Australia's Regional Express Airlines no longer expects to obtain pilots from the general aviation community, a pipeline that as of two years ago had supplied the airline with most of its pilot recruits.

"We don't include general aviation entry in our forecasting [of pilot recruits] any more," says Chris Hine, Rex's chief operating officer and director.

The cut off comes as Rex has achieved success in a relatively new in-house pilot cadet programme, a service he says the airline is now marketing as a third-party ab initio training source to other airlines.

Rex before 2008 typically had a 15% pilot turnover rate per year, with a resupply of new pilots primarily coming from the ranks of aspiring general aviation (GA) pilots. Rex is Australia's largest regional airline, with 51 Saab 340 turboprops flying to 31 regional destinations. The airline has approximately 280 pilots and 150 flight attendants located at nine bases in its network.
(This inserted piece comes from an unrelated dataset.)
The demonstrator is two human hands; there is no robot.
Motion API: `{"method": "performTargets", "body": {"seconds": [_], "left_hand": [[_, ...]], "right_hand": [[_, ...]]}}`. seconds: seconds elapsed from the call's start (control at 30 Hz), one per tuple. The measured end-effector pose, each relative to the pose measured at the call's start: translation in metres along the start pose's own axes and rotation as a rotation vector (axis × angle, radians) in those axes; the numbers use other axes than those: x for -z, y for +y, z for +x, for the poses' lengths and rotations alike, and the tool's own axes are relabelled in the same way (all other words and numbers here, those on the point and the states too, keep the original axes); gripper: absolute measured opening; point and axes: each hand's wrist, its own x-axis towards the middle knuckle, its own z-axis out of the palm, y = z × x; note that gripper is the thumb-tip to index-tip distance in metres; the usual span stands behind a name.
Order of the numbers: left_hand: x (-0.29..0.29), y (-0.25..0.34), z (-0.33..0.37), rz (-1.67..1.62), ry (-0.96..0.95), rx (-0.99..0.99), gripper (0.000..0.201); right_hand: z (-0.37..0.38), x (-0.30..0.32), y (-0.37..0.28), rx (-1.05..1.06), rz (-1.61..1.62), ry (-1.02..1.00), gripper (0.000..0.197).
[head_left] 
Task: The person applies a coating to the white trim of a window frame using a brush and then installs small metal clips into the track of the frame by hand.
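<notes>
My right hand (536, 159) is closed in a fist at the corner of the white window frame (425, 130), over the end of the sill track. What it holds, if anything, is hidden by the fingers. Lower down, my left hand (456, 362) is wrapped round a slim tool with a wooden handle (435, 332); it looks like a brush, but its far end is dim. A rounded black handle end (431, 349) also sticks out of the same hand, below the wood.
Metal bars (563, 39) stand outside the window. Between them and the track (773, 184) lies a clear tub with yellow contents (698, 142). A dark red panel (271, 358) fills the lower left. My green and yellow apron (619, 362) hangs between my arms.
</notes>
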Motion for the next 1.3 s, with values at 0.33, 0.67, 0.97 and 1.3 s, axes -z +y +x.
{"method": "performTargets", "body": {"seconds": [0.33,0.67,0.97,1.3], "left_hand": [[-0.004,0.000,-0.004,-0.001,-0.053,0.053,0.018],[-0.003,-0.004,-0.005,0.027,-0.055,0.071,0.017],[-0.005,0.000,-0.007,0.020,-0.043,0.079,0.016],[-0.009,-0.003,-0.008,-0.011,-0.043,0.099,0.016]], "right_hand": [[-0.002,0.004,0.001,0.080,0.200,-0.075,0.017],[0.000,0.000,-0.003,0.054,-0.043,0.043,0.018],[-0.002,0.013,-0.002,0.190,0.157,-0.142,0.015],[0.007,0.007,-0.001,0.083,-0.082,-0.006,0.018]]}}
A booming airline market in the 2007 timeframe saw the attrition jump to 50%, with major airlines hiring away the pilots. "Historically we sourced pilots from GA," says Hine, speaking at the World Aviation Training conference in Orlando, Florida on 20 April, "but we couldn't find enough to qualify or to meet our standards. We were lucky to hire 50% of the candidates we met."

Rather than be subject to the "randomness in the cycle", Rex decide to open an in-house cadet programme to "future-proof" the carrier and to ensure a supply of "suitable pilots", says Hine. The new business is called the Australian airline pilot academy.

The academy is currently teaching its eight and ninth student class, each of which takes 32 weeks in total and results in private and commercial pilot licenses and a multi-engine rating for those who complete the programme and begin flying with Rex. Loans are provided, and graduates who remain at the airline for six years have their interest rate halved; those that stay seven years have their debt forgiven.

In addition to comprehensive pre-acceptance screening, the program tailors the training environment so that graduates will succeed at Rex. "We're not teaching private pilots; we're not teaching commercial pilots; we know where [students] are going," says Hine. "We regularly and formally screen out anyone who isn't going to make it fairly early on."

Proof of the success of the project comes from benchmarking that revealed that two years after instituting the program in 2008, cadets were scoring slightly higher than direct entry recruits, which Rex continues to accept when applicants have the desired skills.

To date, 106 cadets have been inducted into the programme, 82 of whom have graduated and 58 of whom are now line-checked to operate the Saabs, says Hine.